Like a medical examination, the result of IT Penetration Testing to assess your organisation’s IT security is technically only valid at the moment it is performed.
Independently of how thorough such ‘pen tests’ are, the context in which they are performed changes on a frequent basis. IT hardware and software vendors release new versions and patches of firmware, operating systems and applications.
Hackers invent new attack vectors. Employees come and go, and business partners and suppliers, with whom you collaborate and share information, change too.
If the business and IT environment fluctuates so much, why then is it still important to do penetration testing?
There are already two reasons why good pen testing, notwithstanding its highly specific nature, should be conducted.
- It can expose important security weaknesses or holes that escaped not only the observation, but also the thinking of in the in-house IT or security staff.

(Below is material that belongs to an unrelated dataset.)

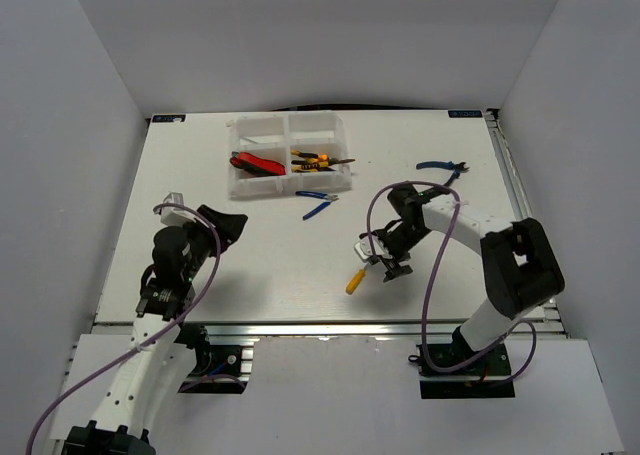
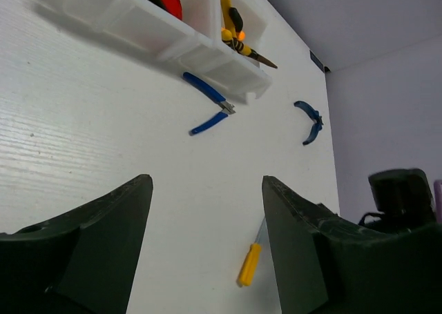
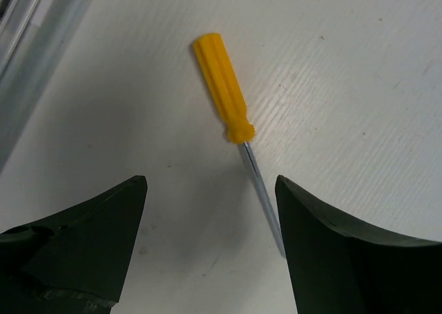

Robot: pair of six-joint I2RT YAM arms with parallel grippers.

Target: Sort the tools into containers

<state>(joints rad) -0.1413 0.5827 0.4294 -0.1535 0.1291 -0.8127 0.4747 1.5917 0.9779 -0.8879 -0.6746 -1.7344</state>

- It reinforces a ‘security state of mind’, even if the results themselves are of time-limited relevance. To paraphrase Eisenhower’s maxim about planning, “the test (isolated event) is nothing, but the testing (ongoing awareness and thought process) is everything”.
For these benefits to hold good, there are also a number of prerequisites for the penetration testing. In the first place, it should be separate from and add value to the standard vulnerability testing that can be done in-house.
Vulnerability testing is lower level, automatable testing that can be run on a routine basis to weed out viruses, Trojans, outdated software versions, and so on.
Secondly, it should be done without ‘blind spots’. This often means pen tests should be executed by external consultants that make no unwarranted assumptions about the state of an organisation’s security.
Thirdly, results of IT Penetration Testing must be acted on by the organisation. It’s no good knowing about a hole and yet leaving it open. Finally, a pen test should be done on a regular basis.
All in all, it’s just like those medical examinations, and for the health of your enterprise, perhaps just as important too.